» AIM OF THE EXERCISE
From the entries below, return only the lines starting at the one that contains "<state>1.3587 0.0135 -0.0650" and ending at the one that contains "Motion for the", exactly as they stand.

(Extracted data entries)
-----
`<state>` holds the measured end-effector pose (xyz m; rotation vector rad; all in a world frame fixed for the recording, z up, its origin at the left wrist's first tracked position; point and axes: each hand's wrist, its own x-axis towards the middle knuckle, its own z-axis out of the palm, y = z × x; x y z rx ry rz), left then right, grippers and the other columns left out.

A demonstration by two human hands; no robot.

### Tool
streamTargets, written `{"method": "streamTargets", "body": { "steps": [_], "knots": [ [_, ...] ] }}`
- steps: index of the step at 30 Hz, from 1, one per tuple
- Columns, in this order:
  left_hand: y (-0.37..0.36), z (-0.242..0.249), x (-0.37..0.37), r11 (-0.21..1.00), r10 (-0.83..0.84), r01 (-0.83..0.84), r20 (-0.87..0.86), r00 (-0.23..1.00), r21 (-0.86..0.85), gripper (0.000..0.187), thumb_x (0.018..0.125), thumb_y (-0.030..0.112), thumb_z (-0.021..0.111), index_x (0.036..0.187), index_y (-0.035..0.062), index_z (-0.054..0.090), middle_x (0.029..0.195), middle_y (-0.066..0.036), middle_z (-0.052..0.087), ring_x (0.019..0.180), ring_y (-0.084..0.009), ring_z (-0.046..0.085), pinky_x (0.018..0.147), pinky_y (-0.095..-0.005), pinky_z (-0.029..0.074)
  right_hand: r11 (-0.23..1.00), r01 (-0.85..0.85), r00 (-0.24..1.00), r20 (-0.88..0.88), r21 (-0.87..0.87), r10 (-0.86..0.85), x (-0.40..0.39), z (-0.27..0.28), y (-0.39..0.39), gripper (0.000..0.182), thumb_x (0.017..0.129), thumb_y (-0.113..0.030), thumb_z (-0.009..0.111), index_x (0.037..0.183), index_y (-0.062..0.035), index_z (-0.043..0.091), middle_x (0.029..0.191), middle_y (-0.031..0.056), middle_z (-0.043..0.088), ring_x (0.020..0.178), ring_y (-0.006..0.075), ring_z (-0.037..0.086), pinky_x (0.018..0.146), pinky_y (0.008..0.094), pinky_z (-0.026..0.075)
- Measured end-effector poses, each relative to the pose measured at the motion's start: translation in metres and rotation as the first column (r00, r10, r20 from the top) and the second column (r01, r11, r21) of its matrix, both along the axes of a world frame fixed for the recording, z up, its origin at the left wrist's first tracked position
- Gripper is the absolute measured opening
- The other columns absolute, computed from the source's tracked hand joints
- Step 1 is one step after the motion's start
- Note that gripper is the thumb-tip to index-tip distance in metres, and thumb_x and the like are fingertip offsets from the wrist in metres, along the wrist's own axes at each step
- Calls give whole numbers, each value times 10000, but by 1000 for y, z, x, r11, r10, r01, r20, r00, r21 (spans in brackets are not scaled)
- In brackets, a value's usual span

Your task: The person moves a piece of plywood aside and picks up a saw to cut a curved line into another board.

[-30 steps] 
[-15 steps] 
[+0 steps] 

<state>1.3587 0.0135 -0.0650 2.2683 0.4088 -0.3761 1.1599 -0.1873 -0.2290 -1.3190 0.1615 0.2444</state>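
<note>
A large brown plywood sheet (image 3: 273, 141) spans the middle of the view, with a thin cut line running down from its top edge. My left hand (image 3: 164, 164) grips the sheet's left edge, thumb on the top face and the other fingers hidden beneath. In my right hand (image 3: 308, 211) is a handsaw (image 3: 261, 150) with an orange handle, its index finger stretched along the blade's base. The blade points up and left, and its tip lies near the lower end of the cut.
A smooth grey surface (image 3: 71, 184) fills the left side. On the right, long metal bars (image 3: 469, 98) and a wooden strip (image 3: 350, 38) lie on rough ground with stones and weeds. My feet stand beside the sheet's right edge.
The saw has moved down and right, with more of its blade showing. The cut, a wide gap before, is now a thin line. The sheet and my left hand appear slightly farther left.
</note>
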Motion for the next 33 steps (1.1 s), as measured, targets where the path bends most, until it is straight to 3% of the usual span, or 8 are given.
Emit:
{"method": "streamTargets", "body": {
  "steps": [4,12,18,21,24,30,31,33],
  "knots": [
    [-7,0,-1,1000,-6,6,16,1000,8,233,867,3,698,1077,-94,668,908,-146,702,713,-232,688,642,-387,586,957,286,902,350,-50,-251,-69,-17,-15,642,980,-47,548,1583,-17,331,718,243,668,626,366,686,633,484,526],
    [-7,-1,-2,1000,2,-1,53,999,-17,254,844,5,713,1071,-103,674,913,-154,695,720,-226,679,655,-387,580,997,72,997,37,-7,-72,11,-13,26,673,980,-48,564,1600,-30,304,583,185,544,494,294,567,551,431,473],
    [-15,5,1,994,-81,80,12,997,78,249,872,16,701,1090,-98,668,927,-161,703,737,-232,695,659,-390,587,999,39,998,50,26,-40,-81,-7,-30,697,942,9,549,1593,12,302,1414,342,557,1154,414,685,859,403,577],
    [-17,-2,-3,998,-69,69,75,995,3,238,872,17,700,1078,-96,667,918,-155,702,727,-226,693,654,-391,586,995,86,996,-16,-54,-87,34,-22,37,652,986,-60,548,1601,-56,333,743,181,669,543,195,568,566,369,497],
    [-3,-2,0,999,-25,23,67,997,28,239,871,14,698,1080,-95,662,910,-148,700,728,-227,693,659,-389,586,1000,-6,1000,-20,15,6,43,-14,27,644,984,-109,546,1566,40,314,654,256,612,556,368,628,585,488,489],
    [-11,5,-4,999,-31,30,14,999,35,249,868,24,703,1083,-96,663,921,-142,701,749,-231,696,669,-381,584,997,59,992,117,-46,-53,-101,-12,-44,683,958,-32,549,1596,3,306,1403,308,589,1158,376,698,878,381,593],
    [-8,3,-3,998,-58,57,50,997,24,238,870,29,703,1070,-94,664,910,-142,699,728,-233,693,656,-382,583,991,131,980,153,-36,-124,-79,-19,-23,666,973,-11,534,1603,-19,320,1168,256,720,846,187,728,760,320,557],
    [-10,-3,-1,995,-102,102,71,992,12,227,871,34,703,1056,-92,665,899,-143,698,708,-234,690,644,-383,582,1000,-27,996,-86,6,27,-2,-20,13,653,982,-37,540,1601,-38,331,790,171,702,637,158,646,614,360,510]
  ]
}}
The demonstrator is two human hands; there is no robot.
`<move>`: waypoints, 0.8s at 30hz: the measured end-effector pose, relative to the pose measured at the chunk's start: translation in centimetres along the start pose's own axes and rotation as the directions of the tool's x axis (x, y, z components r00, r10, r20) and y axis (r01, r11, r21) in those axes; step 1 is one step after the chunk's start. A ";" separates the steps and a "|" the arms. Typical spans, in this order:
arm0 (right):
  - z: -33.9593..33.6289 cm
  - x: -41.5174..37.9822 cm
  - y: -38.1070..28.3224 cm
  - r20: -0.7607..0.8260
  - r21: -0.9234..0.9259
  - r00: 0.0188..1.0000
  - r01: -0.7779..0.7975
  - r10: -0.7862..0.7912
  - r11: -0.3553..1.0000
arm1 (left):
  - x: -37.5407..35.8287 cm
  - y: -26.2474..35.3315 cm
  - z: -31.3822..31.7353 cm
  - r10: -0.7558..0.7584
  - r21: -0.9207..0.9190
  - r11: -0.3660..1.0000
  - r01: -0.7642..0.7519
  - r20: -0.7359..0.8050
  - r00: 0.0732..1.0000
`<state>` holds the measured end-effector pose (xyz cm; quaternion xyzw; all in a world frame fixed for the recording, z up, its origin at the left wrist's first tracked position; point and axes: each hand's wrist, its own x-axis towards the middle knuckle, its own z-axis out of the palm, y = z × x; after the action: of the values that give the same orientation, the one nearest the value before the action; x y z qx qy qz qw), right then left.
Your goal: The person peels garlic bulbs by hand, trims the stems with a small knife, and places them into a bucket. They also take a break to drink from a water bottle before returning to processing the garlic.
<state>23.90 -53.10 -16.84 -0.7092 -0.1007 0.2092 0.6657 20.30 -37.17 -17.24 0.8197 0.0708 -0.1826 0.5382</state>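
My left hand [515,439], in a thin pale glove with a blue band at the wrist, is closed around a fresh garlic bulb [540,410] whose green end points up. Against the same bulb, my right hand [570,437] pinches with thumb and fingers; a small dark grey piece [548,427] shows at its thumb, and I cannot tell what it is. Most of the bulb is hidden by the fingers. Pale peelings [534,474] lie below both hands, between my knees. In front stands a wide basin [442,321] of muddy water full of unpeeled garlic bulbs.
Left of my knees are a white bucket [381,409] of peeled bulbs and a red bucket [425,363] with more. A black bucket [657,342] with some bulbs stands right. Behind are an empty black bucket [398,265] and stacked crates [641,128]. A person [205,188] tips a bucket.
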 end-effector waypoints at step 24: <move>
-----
» REPLY
<state>1.3587 0.0135 -0.0650 2.2683 0.4088 -0.3761 1.1599 -0.1873 -0.2290 -1.3190 0.1615 0.2444</state>
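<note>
A large brown plywood sheet (image 3: 273, 141) spans the middle of the view, with a thin cut line running down from its top edge. My left hand (image 3: 164, 164) grips the sheet's left edge, thumb on the top face and the other fingers hidden beneath. In my right hand (image 3: 308, 211) is a handsaw (image 3: 261, 150) with an orange handle, its index finger stretched along the blade's base. The blade points up and left, and its tip lies near the lower end of the cut.
A smooth grey surface (image 3: 71, 184) fills the left side. On the right, long metal bars (image 3: 469, 98) and a wooden strip (image 3: 350, 38) lie on rough ground with stones and weeds. My feet stand beside the sheet's right edge.
The saw has moved down and right, with more of its blade showing. The cut, a wide gap before, is now a thin line. The sheet and my left hand appear slightly farther left.
</note>
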Motion for the next 33 steps (1.1 s), as measured, targets where the path bends most, until it is straight to 3% of the usual span, or 8 are given.

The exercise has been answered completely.